▶ **What needs to be done**: Among the entries below, please repeat exactly and only the lines from the line containing "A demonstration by" to the line containing "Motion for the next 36", both lines included.

▶ **Material provided**:
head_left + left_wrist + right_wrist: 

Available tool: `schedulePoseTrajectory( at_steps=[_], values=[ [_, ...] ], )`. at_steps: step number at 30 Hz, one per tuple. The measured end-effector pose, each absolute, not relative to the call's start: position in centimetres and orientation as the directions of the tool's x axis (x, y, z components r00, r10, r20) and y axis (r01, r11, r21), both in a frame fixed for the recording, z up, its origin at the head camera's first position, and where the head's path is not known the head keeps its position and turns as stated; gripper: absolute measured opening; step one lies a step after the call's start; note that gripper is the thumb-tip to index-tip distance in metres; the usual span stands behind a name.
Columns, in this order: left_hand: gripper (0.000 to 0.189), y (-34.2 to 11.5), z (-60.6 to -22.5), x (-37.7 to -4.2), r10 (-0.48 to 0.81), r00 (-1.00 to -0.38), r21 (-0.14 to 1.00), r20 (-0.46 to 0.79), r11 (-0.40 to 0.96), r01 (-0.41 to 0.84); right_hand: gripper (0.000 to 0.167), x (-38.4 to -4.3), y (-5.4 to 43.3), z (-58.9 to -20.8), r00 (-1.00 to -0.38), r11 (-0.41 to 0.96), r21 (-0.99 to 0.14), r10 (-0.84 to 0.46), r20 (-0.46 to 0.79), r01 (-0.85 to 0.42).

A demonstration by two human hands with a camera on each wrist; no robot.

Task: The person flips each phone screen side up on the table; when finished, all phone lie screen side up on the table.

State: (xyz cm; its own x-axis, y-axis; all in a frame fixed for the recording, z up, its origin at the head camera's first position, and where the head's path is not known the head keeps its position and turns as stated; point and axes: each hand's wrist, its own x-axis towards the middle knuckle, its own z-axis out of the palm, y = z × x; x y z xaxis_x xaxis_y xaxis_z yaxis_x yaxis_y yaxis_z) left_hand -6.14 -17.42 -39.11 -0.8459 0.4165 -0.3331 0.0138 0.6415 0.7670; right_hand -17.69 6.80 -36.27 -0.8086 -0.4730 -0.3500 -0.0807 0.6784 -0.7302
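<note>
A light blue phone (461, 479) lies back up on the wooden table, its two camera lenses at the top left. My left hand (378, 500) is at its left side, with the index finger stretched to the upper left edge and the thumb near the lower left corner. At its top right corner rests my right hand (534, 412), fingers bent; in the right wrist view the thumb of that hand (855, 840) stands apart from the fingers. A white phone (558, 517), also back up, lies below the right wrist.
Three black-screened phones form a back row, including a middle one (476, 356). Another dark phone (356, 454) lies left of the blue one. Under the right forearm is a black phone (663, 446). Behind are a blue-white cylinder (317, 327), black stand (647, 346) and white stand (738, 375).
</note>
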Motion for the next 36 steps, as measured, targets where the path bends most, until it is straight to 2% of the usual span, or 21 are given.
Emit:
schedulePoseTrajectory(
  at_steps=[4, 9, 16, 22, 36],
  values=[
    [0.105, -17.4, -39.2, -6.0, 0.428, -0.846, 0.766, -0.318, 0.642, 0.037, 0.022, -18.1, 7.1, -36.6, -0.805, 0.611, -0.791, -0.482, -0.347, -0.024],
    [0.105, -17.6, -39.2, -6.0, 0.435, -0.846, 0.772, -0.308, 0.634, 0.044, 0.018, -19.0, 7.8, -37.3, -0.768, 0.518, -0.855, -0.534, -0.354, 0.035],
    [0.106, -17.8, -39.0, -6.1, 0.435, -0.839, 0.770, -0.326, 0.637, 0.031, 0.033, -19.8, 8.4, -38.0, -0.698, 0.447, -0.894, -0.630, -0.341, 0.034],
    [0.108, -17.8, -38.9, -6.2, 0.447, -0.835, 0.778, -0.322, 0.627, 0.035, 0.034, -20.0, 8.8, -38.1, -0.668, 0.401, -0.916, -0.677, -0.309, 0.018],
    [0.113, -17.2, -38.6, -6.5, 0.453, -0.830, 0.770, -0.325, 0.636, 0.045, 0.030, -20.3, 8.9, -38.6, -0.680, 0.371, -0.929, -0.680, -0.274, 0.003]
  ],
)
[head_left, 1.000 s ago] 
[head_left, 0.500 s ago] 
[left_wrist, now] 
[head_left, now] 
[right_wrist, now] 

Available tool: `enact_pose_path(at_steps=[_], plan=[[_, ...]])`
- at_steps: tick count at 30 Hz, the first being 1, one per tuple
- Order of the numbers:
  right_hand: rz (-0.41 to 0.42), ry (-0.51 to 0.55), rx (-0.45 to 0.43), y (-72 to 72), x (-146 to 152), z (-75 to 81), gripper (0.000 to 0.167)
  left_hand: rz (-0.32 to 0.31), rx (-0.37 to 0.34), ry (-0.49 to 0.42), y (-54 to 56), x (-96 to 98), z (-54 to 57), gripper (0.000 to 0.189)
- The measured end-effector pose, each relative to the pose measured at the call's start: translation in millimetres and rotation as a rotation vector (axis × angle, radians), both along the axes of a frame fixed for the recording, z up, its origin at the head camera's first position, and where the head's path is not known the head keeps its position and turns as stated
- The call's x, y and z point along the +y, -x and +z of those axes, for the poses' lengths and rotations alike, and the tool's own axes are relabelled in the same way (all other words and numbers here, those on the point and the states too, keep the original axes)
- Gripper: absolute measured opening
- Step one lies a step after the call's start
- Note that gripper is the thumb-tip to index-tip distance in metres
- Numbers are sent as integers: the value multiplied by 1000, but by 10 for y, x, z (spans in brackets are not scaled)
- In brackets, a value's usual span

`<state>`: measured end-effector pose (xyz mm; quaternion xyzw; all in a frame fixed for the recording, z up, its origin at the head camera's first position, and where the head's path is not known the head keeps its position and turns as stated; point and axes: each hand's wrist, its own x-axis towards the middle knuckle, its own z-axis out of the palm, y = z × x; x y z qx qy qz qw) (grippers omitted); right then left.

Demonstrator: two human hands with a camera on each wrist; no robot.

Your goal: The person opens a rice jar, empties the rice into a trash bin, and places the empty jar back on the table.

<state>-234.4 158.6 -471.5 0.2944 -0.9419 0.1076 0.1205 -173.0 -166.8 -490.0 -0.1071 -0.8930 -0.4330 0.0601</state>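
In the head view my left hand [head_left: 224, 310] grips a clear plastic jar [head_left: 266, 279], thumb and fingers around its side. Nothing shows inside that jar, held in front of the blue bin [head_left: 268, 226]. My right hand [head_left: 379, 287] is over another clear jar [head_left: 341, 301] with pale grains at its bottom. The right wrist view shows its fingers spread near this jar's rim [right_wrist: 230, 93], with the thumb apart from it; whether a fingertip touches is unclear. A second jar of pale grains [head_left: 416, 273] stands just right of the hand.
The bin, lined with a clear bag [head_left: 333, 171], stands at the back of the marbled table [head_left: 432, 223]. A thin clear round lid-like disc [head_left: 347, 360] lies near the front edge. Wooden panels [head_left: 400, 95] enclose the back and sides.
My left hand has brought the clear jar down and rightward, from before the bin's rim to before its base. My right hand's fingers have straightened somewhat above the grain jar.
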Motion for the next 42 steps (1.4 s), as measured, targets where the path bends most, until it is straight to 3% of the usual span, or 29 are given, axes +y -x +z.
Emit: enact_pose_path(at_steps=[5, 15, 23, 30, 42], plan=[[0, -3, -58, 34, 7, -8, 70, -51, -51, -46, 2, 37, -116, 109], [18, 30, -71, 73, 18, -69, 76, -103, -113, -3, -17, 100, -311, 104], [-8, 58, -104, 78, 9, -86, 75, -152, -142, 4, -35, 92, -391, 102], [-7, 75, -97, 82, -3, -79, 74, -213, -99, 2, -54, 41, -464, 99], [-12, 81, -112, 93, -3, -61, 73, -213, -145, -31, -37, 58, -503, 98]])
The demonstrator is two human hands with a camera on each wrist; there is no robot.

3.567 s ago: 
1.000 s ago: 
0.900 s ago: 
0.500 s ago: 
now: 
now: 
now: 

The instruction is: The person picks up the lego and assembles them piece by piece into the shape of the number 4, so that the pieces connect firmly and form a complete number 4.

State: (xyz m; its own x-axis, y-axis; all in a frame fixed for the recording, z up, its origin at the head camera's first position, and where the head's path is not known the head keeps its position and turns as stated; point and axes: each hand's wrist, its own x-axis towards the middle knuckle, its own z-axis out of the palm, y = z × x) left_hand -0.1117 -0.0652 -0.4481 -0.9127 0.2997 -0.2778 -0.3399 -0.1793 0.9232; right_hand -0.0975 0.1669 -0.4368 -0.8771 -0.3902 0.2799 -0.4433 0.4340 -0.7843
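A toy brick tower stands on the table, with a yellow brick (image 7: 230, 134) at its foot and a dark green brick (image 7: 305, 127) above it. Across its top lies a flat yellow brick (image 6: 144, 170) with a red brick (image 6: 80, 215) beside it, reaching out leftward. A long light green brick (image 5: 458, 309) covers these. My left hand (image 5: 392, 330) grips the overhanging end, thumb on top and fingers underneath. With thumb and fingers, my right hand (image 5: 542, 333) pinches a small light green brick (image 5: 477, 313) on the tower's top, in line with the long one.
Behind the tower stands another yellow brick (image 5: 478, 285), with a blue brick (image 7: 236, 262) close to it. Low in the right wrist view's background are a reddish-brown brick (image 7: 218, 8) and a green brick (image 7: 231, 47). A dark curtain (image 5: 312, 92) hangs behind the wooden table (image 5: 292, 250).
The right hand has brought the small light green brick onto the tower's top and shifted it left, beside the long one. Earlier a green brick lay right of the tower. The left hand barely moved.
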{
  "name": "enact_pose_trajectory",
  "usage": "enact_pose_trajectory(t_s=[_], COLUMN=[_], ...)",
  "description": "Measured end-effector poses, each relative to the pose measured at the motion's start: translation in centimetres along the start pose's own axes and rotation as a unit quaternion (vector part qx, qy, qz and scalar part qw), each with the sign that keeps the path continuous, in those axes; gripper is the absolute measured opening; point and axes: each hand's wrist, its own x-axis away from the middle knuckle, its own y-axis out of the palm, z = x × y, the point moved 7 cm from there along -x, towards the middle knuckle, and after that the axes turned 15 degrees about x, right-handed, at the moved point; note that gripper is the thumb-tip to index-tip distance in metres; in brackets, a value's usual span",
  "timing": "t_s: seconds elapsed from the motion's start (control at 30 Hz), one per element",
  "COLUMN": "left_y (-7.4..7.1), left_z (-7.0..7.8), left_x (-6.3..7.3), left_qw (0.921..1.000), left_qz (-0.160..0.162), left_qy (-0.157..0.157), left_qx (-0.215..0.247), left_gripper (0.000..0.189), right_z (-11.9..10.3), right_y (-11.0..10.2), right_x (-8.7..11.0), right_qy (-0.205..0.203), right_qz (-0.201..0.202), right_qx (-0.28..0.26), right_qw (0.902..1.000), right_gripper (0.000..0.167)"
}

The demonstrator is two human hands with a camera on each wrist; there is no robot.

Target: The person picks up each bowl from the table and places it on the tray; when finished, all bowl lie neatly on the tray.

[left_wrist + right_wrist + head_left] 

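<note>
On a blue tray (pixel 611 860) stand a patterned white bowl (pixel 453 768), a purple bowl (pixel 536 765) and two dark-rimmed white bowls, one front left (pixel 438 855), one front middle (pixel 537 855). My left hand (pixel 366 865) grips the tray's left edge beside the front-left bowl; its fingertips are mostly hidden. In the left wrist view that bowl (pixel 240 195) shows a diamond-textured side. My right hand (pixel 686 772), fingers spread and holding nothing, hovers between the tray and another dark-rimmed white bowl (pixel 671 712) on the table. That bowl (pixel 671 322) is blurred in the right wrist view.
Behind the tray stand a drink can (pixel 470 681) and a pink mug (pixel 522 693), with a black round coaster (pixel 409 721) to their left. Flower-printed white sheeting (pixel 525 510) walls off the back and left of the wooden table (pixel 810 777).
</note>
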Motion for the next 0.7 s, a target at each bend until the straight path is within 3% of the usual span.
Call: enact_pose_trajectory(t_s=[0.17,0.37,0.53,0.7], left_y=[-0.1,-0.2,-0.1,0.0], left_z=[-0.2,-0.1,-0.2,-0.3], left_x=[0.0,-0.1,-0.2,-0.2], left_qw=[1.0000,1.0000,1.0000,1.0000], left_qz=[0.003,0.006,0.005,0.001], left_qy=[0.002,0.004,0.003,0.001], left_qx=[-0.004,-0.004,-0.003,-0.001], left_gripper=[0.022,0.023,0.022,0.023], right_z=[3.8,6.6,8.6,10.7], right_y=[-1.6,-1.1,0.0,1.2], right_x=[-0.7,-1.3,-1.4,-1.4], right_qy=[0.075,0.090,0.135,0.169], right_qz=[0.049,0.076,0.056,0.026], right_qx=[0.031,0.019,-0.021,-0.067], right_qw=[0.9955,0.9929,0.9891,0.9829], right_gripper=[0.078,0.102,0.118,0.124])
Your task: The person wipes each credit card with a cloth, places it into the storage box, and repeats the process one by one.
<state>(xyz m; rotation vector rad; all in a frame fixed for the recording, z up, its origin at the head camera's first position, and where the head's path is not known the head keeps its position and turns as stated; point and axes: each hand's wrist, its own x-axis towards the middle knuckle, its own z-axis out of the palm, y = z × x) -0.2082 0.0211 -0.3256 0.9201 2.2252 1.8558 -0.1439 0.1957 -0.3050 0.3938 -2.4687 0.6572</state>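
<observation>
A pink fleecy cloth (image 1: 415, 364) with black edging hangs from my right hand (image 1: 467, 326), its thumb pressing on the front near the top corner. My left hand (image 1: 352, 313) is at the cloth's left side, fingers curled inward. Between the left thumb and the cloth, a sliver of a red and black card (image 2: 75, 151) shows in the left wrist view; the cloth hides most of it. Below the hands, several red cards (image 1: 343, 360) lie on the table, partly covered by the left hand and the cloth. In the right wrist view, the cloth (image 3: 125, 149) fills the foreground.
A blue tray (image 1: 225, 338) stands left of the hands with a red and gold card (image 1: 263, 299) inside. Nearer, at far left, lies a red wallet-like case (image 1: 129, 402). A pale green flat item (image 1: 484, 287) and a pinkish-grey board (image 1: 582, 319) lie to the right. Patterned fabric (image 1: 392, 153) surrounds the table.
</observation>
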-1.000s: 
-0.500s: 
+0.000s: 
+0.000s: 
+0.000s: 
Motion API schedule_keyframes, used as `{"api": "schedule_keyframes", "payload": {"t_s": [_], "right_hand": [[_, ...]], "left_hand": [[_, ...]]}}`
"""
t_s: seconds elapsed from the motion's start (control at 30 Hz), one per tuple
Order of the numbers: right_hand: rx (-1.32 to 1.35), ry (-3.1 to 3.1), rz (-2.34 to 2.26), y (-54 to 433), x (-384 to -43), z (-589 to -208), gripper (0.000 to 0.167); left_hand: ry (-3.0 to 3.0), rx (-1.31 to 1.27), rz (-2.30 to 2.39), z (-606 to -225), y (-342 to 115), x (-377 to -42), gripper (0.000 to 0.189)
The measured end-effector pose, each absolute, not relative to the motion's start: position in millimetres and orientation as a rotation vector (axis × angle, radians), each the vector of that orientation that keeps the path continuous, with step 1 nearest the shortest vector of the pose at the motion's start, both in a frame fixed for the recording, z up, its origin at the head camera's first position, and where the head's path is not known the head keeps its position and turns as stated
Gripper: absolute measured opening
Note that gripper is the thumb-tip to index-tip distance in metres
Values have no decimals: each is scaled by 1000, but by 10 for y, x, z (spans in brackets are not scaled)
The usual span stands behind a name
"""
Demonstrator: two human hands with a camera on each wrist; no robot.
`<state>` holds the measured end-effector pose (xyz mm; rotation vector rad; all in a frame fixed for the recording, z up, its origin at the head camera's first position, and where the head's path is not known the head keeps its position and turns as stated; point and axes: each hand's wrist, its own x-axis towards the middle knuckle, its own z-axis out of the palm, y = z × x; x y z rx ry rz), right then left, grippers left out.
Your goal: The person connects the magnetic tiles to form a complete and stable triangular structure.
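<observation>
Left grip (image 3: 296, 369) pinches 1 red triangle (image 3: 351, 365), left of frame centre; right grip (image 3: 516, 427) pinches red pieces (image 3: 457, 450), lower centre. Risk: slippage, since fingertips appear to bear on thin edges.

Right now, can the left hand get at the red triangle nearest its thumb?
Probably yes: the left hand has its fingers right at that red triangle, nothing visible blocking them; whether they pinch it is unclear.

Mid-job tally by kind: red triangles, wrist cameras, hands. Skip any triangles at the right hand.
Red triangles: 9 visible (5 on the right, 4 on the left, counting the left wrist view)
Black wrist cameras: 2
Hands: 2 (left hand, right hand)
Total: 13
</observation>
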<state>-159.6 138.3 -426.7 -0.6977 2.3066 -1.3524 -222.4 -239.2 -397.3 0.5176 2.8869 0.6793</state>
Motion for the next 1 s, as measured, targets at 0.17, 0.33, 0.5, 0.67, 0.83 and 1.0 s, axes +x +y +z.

▶ **Written response**:
A demonstration by two human hands with a camera on each wrist; no robot.

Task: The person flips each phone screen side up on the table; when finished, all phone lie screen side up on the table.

State: (xyz cm; its own x-axis, y-axis; all in a frame fixed for the recording, z up, its origin at the head camera's first position, and where the head's path is not known the head keeps its position and turns as stated; point and axes: each hand's wrist, its own x-axis towards the middle knuckle, its own z-axis out of the palm, y = z × x; x y z xaxis_x xaxis_y xaxis_z yaxis_x yaxis_y yaxis_z) left_hand -6.14 -17.42 -39.11 -0.8459 0.4165 -0.3331 0.0138 0.6415 0.7670; right_hand -17.69 6.80 -36.27 -0.8086 -0.4730 -0.3500 -0.0807 0.6784 -0.7302
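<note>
A light blue phone (461, 479) lies back up on the wooden table, its two camera lenses at the top left. My left hand (378, 500) is at its left side, with the index finger stretched to the upper left edge and the thumb near the lower left corner. At its top right corner rests my right hand (534, 412), fingers bent; in the right wrist view the thumb of that hand (855, 840) stands apart from the fingers. A white phone (558, 517), also back up, lies below the right wrist.
Three black-screened phones form a back row, including a middle one (476, 356). Another dark phone (356, 454) lies left of the blue one. Under the right forearm is a black phone (663, 446). Behind are a blue-white cylinder (317, 327), black stand (647, 346) and white stand (738, 375).
</note>
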Motion for the next 36 steps, as measured, targets where the path bends most, until it is straight to 2% of the usual span, or 21 are given.

Nothing further is needed to complete this exercise.